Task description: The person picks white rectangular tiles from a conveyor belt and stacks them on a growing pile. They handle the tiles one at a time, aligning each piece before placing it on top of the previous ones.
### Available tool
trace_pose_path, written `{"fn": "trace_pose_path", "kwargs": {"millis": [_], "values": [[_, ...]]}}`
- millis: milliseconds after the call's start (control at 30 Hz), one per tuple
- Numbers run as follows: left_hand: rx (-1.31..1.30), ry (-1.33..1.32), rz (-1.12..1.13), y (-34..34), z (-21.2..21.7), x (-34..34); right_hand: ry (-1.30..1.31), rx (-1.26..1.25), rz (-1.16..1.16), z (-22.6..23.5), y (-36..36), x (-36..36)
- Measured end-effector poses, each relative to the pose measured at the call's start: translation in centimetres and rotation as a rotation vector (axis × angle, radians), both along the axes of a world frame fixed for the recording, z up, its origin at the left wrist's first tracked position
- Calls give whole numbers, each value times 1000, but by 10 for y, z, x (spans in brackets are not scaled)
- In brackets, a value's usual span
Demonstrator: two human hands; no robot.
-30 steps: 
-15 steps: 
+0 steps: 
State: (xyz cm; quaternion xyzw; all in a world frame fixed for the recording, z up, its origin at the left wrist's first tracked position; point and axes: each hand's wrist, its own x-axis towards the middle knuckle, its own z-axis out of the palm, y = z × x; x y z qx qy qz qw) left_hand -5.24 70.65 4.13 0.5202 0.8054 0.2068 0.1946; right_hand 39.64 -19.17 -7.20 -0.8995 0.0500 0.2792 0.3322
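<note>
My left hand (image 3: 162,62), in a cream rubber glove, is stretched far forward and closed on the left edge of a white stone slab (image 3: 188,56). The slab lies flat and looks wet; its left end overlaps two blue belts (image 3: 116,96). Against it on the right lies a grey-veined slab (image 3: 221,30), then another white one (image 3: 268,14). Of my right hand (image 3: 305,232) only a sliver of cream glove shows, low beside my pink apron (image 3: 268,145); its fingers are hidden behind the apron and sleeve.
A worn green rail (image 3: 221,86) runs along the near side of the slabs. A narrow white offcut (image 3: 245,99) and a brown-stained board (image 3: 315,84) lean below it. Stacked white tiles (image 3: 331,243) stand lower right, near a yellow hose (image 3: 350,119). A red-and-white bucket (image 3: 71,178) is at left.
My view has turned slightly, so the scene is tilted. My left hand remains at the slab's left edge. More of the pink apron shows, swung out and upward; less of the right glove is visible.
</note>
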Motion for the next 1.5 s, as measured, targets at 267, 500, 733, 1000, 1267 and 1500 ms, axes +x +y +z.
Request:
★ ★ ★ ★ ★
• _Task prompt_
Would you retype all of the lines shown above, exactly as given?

• _Reply to the task_
Task description: The person picks white rectangular tiles from a conveyor belt and stacks them on a growing pile. They handle the tiles one at a time, aligning each piece before placing it on top of the previous ones.
### Available tool
trace_pose_path, written `{"fn": "trace_pose_path", "kwargs": {"millis": [_], "values": [[_, ...]]}}`
- millis: milliseconds after the call's start (control at 30 Hz), one per tuple
- Numbers run as follows: left_hand: rx (-1.31..1.30), ry (-1.33..1.32), rz (-1.12..1.13), y (-34..34), z (-21.2..21.7), x (-34..34); right_hand: ry (-1.30..1.31), rx (-1.26..1.25), rz (-1.16..1.16), z (-22.6..23.5), y (-36..36), x (-36..36)
- Measured end-effector poses, each relative to the pose measured at the call's start: translation in centimetres and rotation as a rotation vector (axis × angle, radians), both along the axes of a world frame fixed for the recording, z up, its origin at the left wrist's first tracked position
- Calls give whole numbers, each value times 1000, but by 10 for y, z, x (spans in brackets are not scaled)
- In brackets, a value's usual span
Demonstrator: two human hands; no robot.
-30 steps: 
-15 steps: 
+0 steps: 
State: (xyz cm; quaternion xyzw; all in a world frame fixed for the recording, z up, its origin at the left wrist's first tracked position; point and axes: each hand's wrist, its own x-axis towards the middle knuckle, its own z-axis out of the palm, y = z × x; x y z qx qy qz qw) left_hand -5.24 70.65 4.13 0.5202 0.8054 0.2068 0.1946; right_hand 39.64 -19.17 -7.20 -0.8995 0.0500 0.2792 0.3322
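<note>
My left hand (image 3: 162,62), in a cream rubber glove, is stretched far forward and closed on the left edge of a white stone slab (image 3: 188,56). The slab lies flat and looks wet; its left end overlaps two blue belts (image 3: 116,96). Against it on the right lies a grey-veined slab (image 3: 221,30), then another white one (image 3: 268,14). Of my right hand (image 3: 305,232) only a sliver of cream glove shows, low beside my pink apron (image 3: 268,145); its fingers are hidden behind the apron and sleeve.
A worn green rail (image 3: 221,86) runs along the near side of the slabs. A narrow white offcut (image 3: 245,99) and a brown-stained board (image 3: 315,84) lean below it. Stacked white tiles (image 3: 331,243) stand lower right, near a yellow hose (image 3: 350,119). A red-and-white bucket (image 3: 71,178) is at left.
My view has turned slightly, so the scene is tilted. My left hand remains at the slab's left edge. More of the pink apron shows, swung out and upward; less of the right glove is visible.
</note>
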Motion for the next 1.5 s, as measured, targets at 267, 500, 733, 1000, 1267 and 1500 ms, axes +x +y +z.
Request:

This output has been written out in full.